SOUTH CAROLINA - 942 Acadians

     The book History of South Carolina states that the first ship to arrive was the Baltimore Snow in Nov. 1755.  Between November 1755 and January 1756, 942 Acadians arrived in South Carolina. It is known that 5 ships left for South Carolina on Oct. 13 ... 4 of these from Beaubassin and one from Minas.  The 4 from Beaubassin were the Success (capt. John Rouse), the Edward Cornwallis (capt. Andrew Sinclair), the Dolphin (capt. William Hancock), and the Endeavor (capt. James Nichols) .   Of the 417 Acadians who boarded the 130 ton Edward Cornwallis, only 207 survived the trip.  The Endeavor arrived with 121 Acadians.  We have arrival dates for the Dolphin (a 90 ton sloop) and Endeavor (a 96 ton sloop) of Nov. 19. 
      The Nov. 20, 1755 South Carolina Gazette noted that a ship (with 210 Acadians), a brigantine (with 137 Acadians), and a sloop (with 124 Acadians) had arrived the previous Saturday. They were led by Capt. Charles Proby in the Syren.
      The Warren, an armed schooner captained by Abraham Adams, left from Minas.
     The sloop Baltimore set sail from Annapolis Royal on Dec. 8, 1755 and headed for South Carolina.  Captained by T. Owen, it escorted 3 snows, 2 ships, and a brigantine.  Gipson says these ships carryed over 1600 Acadians? [Gipson, V. 6, p. 269]
     Some were restricted to the ships for weeks while officials tried to decide what to do with them. The Nov. 27, 1755 South Caroline Gazette notes that the local officials still had not decided what to do with the 600 "neutral French" that had arrived. ["The General Assembly of this Province have been sitting since Thursday last; but, we don't hear, that they have yet determined, how the 600 Neutral French lately arrived here shall be disposed of. On Saturday last came in, His Majesty's Ship Syven , commanded by the Hon Charles Proby , Esq; and is already sitting out for a Cruze. We hear, she has some Neutral French on board."]  The health conditions were so poor that they eventually unloaded onto the beaches.
     The South Carolina Gazette noted on May 7, 1756 that "upwards of 80 Acadians went from hence in Canows (canoes), for the Northward : The Country Scout-Boats accompany them as far as Winyab. Yesterday upwards of 50 more of those People went for Virginia , in the Sloop Jacob Capt. Noel."
South Carolina, 1759 - note the label for "The French Refugees Settlements"
South Carolina, 1759

     While there were more French-speaking settlers in South Carolina than in other colonies, these were all Protestants (Huguenots that had begun arriving in 1685). Even they were not happy that they were taxed to pay for 3 months of welfare for the Acadians. The Acadians were barred from owning firearms from fears they would use them for harm.
     The Acadians were settled in Charlestown, Saxe-Gotha, Amelia, St. Helena; St. George's; St. James, Goose Creek; Prince George Winyaw, and Prince William's parish; 80% of them were sent to parishes outside the capital. The 20% in Charlestown were supported by the church wardens and vestry of St. Philip's. (Snowden/Cutler, p. 271)   But by 1759, the church was refusing to help the poor Acadians. The Commons House of Assembly noted in March 1759 that the approximately 340 Acadians - who were destitute - were refused assistance by the church wardens of St. Philips. [ref.] By July 12 of 1760, the House noted that the Acadians were down to 210 (42 men, 42 women, 52 boys, and 74 girls). Even though orphans could be bound out to learn a trade and other could earn money serving families, the Acadians insisted on living together in poor conditions. Up to that time, 25,000 pounds had been spent on them. They refused to blend in and after 5 years still wanted to return to their former home. The House urged that they be brought to Europe or some French port in America and offered to pay the costs. [ref.]
     Lyn Wilkerson, in Roads Less Traveled, (p. 175) noted that the Acadians settled near the former Lenud's Ferry location on the Santee River. The ferry's name comes from Lanneau, which comes from descendants of 2 Lanoue orphans adpted by Henry Laurens. French Huguenots had first settled the Santee River area in 1685.

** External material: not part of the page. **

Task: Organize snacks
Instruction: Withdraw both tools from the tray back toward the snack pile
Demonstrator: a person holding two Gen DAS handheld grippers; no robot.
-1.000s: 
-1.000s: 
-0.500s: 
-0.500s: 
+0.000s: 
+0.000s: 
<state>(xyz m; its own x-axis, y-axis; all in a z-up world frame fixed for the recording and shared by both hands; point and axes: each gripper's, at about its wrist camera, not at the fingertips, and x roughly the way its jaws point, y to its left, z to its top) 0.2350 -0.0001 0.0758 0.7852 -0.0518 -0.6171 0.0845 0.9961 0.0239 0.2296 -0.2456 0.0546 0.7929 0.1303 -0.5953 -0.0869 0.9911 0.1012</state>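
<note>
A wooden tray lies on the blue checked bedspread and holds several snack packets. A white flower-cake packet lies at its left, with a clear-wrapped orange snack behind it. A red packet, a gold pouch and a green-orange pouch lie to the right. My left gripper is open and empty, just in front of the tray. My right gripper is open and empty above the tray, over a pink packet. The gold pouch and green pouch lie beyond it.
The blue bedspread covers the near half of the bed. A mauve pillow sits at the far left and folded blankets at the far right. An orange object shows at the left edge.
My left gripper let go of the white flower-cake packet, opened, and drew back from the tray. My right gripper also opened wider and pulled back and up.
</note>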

     The July 22, 1756 issue of the South Carolina Gazette relates the act passed with regards to the Acadians.
The following ABSTRACT of an Act, intitled an Act for disposing of the A now in Charles-Town, by settling One Fifth Part of their Number in the Parishes of St. Philip and St. Michel, and the other Four Parts of them in the several other Parishes within this Province, is published in this Gazette, by His Excellency's Command, to the End that all Persons concerned may govern themselves accordingly.

ENACTED, That the governor, with the advice of his majesty's council, have power of send 4 5ths of the Acadians , now in Charles-Town, into the several other parishes in this province, in such manner as he shall judge convenient.

That the expense of so sending them shall be defrayed by a general tax.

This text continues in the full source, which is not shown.